Distributed Transaction Fundamentals and Solutions: CAP, BASE, 2PC, TCC, Reliable Messaging, and Maximum‑Effort Notification
This article provides a comprehensive technical overview of distributed transactions, covering basic concepts, local and distributed transaction models, the CAP and BASE theories, two‑phase commit (2PC), XA and Seata implementations, TCC patterns, reliable‑message consistency with RocketMQ, and maximum‑effort notification approaches, along with a comparative analysis of each solution.
Distributed transactions are essential for modern micro‑service architectures where a single business operation spans multiple services or databases. The article begins by defining a transaction with a real‑world example, then explains local (database) transactions and the ACID properties (Atomicity, Consistency, Isolation, Durability).
It introduces distributed transactions, describing scenarios such as cross‑service order creation, multi‑database operations, and multiple services accessing the same database instance. The need for coordination across network boundaries is highlighted.
CAP Theory – Consistency, Availability, Partition tolerance – is explained with e‑commerce examples, and the three possible trade‑offs (AP, CP, CA) are discussed, emphasizing that a distributed system can satisfy at most two of the three properties simultaneously.
BASE Theory extends CAP by relaxing strong consistency in favor of Basic Availability, Soft state, and Eventual consistency, providing a foundation for “soft” transactions.
Two‑Phase Commit (2PC) is presented as the classic database‑level solution. The preparation and commit phases are illustrated with a simple code example:
begin transaction;
//1. local DB operation: debit A
//2. remote call: credit B
commit transaction;The XA protocol and its limitations (need for XA‑compatible databases, long lock holding) are noted.
Seata offers an application‑level 2PC alternative. Its components – Transaction Coordinator (TC), Transaction Manager (TM), and Resource Manager (RM) – are described, and a flow diagram shows how a global transaction is created, branches are registered, and commit/rollback decisions are coordinated.
TCC (Try‑Confirm‑Cancel) is detailed with the three required operations per branch, handling of empty rollbacks, idempotency, and hanging problems. An example of a money transfer between accounts demonstrates the Try, Confirm, and Cancel methods.
Reliable Message (Eventual Consistency) Solution uses a local message table to achieve atomicity between the local DB operation and message sending, with a scheduled task that retries sending until the message broker acknowledges it.

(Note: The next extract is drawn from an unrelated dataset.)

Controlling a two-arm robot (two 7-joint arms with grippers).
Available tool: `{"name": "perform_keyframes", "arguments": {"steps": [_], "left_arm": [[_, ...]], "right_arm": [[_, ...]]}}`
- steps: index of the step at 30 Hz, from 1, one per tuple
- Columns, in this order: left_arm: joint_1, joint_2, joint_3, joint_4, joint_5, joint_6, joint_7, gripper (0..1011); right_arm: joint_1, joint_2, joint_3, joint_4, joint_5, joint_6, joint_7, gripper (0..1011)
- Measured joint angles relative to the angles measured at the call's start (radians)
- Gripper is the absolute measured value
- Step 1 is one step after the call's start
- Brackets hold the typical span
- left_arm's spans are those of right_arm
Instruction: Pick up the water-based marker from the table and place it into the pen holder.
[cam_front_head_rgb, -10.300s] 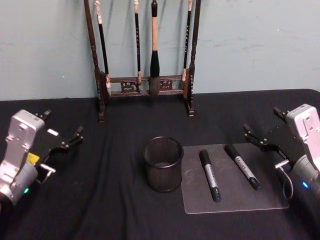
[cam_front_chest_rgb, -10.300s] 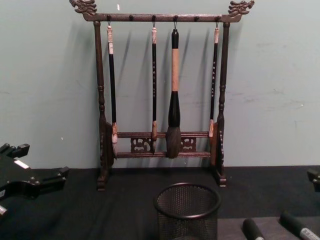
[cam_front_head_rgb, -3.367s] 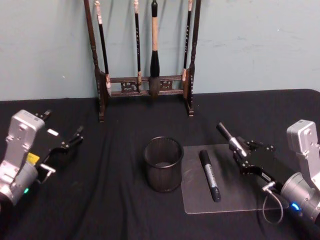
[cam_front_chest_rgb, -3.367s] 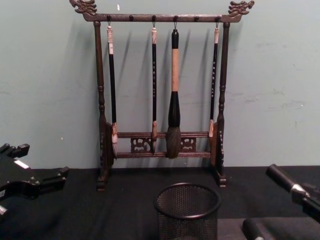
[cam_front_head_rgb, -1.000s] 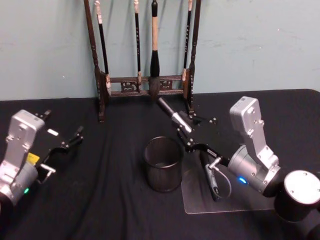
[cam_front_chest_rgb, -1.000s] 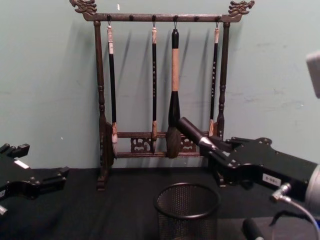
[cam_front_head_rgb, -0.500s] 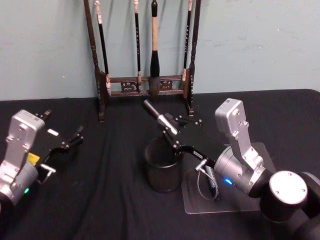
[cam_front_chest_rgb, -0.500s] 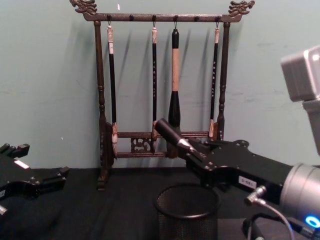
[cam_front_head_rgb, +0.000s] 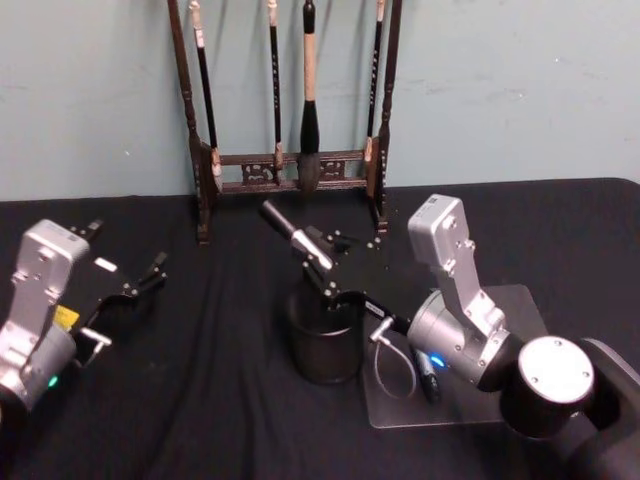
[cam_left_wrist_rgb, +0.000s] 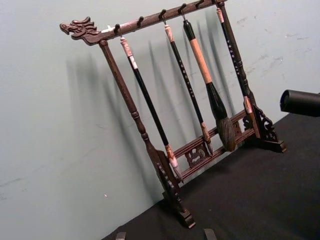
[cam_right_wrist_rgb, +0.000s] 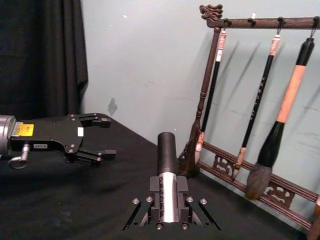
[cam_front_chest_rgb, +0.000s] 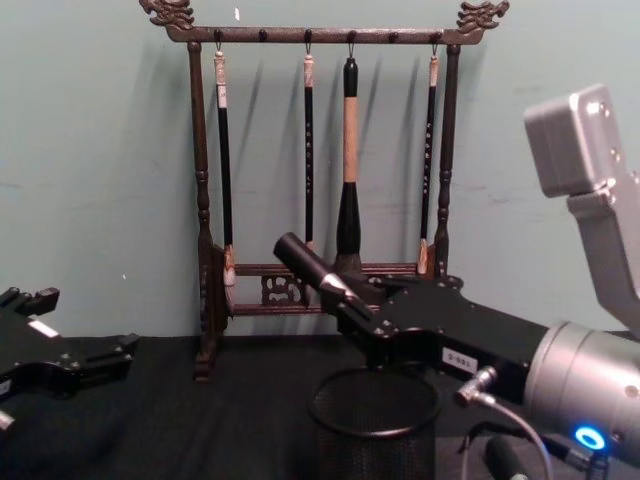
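Left gripper (cam_front_head_rgb: 130, 298) is parked near left, fingers spread, idle. The pen holder (cam_front_head_rgb: 320, 358) stands at centre. My right gripper (cam_front_head_rgb: 322, 265) hangs just above its rim, clamped on the marker (cam_front_head_rgb: 288, 232). The marker's long axis is tilted, free end pointing up and far-left. I judge it needs tipping upright before release.

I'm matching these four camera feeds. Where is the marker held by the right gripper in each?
Head view: marker at centre, tilted in the right gripper above the pen holder.
Chest view: marker at centre, before the brush rack's lower rails.
Left wrist view: marker's black end near the brush rack's far foot.
Right wrist view: marker in the foreground, parked left gripper beyond.
Shared landmark: the brush rack.
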Motion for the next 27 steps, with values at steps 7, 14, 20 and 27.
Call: {"name": "perform_keyframes", "arguments": {"steps": [7,14,20,27], "left_arm": [[0.0,0.0,0.0,0.0,0.0,0.0,0.0,1009],[0.0,0.0,0.0,0.0,0.0,0.0,0.0,1009],[0.0,0.0,0.0,0.0,0.0,0.0,0.0,1009],[0.0,0.0,0.0,0.0,0.0,0.0,0.0,1009]], "right_arm": [[0.011,-0.006,-0.012,0.011,0.0,0.0,0.004,199],[0.016,-0.006,-0.016,0.018,0.001,0.006,0.006,199],[0.015,-0.006,-0.015,0.017,0.001,0.006,0.006,199],[0.015,-0.006,-0.015,0.016,0.0,0.006,0.005,257]]}}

RocketMQ Transactional Messages provide built‑in support for the atomicity problem. The required listener interface is shown:
public interface RocketMQLocalTransactionListener {
RocketMQLocalTransactionState executeLocalTransaction(Message msg, Object arg);
RocketMQLocalTransactionState checkLocalTransaction(Message msg);
}And the producer setup:
TransactionMQProducer producer = new TransactionMQProducer("ProducerGroup");
producer.setNamesrvAddr("127.0.0.1:9876");
producer.start();
producer.setTransactionListener(transactionListener);
SendResult sendResult = producer.sendMessageInTransaction(msg, null);Maximum‑Effort Notification is described as a lightweight approach where the notifier sends a message to a broker and relies on the consumer’s ACK mechanism to retry delivery, or the consumer can query the notifier for the final status if messages are lost.
A comparison table summarizes the trade‑offs among 2PC, TCC, reliable messaging, and maximum‑effort notification in terms of consistency, throughput, and implementation complexity.
The conclusion advises preferring single‑database local transactions when possible, carefully evaluating service granularity, and selecting the appropriate distributed‑transaction pattern based on the specific consistency, performance, and availability requirements of the application.